* [Input data]
*** Begin section ***

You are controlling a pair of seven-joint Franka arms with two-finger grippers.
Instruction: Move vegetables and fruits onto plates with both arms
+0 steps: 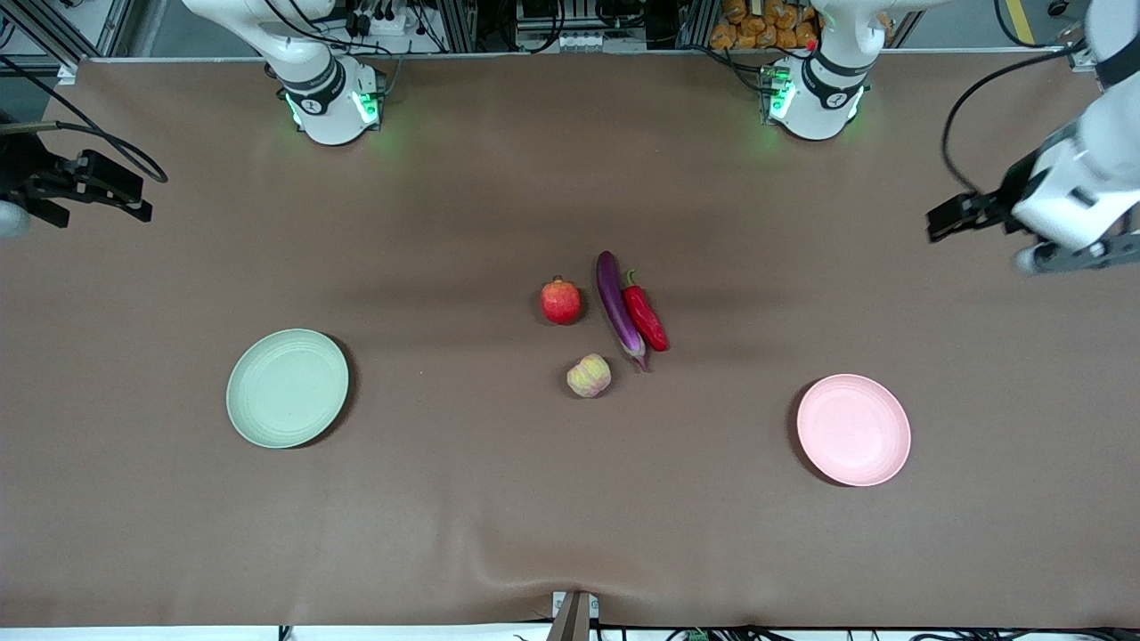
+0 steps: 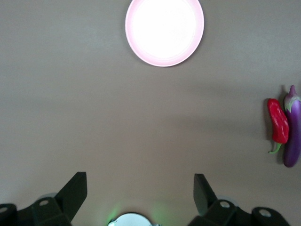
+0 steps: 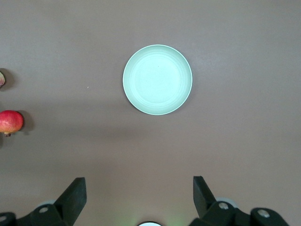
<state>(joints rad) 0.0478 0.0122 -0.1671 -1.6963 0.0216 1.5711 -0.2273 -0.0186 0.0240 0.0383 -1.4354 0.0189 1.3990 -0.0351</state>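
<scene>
Brown matting covered the table [image 1: 499,516], and all four pieces of produce lay clustered at its middle: the pomegranate [image 1: 560,301], the ribbed yellow-pink fruit [image 1: 589,375] nearer the camera, and the eggplant [image 1: 619,308] touching the red chili pepper [image 1: 645,318] along its length. Both plates were bare, the green plate [image 1: 287,387] toward the right arm's end and the pink plate [image 1: 853,429] toward the left arm's. The left gripper [image 2: 140,194] and right gripper [image 3: 139,196] hung high over the table's ends, jaws spread wide and holding nothing. Judging by this, each arm should take its nearest piece; the touching vegetables wanted a careful crosswise pinch. Open room lay all around
</scene>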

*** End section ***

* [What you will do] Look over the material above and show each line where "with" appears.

* [Exercise output]
You are controlling a pair of seven-joint Franka arms with two-finger grippers.
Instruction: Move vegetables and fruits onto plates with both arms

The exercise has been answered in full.